Is not repaying a loan a crime in India? The clear answer

Being unable to repay a loan is a civil matter, not a crime — you cannot be jailed for it. Here is the precise, accurate picture, including the narrow situations that genuinely can be criminal.

If you are behind on a loan and someone has told you that you will be arrested, please take a breath. The most important thing to understand is this: being unable to repay a loan is a civil matter, not a crime. You cannot be sent to jail simply because you could not pay. An agent who threatens you with immediate arrest over a missed EMI is not informing you of the law — they are breaking it, by using criminal intimidation to frighten you into paying.

This guide explains, accurately, where the line actually sits. It is deliberately careful: the honest answer is almost never a crime, but not literally never, and knowing the difference is what protects you. By the end, you will be able to tell a genuine legal process from a manufactured scare, and you will know the free routes that exist to push back.

Default is a civil matter

When you borrow money and cannot repay, you have a civil debt. The lender's remedy is to recover that debt through civil means — sending notices, negotiating, and, if it chooses, going to a civil court or the appropriate tribunal for a money decree. None of this involves the police arresting you for the act of not paying. India does not have debtors' prisons. A person's inability to discharge a contractual debt is simply not a criminal offence.

The reason this matters is structural, not just reassuring. A crime requires a wrongful act combined with a guilty mind — a dishonest or wrongful intention. An honest borrower whose income collapsed has no guilty mind at all. They intended to repay and then ran out of money, which is a misfortune, not an offence. That missing ingredient is exactly why ordinary default sits on the civil side of the line and stays there.
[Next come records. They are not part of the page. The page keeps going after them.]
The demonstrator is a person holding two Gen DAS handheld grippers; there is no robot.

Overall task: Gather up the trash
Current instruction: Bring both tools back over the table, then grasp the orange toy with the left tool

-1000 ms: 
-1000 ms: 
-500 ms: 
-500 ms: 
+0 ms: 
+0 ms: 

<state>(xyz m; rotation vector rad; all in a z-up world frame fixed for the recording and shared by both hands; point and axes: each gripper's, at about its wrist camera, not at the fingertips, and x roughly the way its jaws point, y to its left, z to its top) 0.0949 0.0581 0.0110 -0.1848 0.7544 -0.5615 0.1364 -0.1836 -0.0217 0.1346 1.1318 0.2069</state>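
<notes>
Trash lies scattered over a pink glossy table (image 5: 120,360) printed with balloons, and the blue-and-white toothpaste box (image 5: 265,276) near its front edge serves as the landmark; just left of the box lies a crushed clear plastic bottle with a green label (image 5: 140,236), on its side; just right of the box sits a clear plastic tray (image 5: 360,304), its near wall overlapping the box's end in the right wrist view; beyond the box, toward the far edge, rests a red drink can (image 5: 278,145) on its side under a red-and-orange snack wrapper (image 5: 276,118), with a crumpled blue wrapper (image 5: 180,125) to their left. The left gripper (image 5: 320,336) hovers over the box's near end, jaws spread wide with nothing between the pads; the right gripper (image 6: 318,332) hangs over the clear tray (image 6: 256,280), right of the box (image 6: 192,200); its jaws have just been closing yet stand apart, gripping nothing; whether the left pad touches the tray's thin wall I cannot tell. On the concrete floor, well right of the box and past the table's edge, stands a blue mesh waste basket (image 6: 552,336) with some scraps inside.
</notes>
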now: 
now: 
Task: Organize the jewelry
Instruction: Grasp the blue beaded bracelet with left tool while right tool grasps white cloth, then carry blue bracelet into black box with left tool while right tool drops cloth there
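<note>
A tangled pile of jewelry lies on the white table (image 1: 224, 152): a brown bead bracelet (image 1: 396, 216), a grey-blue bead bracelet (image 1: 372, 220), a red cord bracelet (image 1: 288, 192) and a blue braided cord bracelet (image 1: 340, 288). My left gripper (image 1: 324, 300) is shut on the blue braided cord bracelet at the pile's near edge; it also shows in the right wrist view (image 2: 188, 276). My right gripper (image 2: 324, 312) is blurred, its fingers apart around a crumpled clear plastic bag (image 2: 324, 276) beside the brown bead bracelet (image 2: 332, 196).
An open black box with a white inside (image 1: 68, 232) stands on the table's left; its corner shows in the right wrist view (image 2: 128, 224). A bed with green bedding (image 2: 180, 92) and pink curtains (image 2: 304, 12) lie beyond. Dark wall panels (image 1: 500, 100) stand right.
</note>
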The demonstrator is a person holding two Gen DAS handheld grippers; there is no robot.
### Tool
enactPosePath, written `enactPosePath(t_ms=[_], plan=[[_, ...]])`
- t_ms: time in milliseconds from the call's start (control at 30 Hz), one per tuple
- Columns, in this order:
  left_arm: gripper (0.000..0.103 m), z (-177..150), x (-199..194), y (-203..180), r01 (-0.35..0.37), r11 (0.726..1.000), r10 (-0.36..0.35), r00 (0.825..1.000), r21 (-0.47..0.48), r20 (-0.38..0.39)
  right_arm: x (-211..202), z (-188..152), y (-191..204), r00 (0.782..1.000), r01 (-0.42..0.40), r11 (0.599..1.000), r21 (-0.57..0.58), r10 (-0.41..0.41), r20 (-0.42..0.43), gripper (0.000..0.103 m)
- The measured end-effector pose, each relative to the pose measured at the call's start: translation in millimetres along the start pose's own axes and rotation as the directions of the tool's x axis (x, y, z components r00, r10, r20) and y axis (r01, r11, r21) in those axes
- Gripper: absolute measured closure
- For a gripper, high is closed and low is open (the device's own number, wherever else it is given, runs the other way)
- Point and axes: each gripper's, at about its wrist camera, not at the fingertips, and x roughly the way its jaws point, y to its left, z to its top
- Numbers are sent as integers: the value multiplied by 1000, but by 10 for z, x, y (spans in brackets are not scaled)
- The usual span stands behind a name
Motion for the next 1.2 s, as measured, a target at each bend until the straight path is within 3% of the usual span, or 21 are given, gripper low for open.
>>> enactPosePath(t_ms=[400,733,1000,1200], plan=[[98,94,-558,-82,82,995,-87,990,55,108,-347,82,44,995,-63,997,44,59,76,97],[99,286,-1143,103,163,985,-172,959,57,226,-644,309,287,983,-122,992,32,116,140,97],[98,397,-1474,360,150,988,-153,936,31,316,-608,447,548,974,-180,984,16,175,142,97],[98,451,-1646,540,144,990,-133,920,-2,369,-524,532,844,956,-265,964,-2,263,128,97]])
This is why the constant invocation of "police", "FIR", "arrest warrant" and "court bailiff coming tomorrow" by recovery agents is so revealing. If non-payment were genuinely criminal, agents would not need to call you forty times a day, contact your relatives, or send fake legal notices. They do those things precisely because their real options are slow and civil, and because a frightened borrower pays faster than an informed one. For a fuller treatment of this divide, see our companion guide, civil vs criminal — why default cannot send you to jail.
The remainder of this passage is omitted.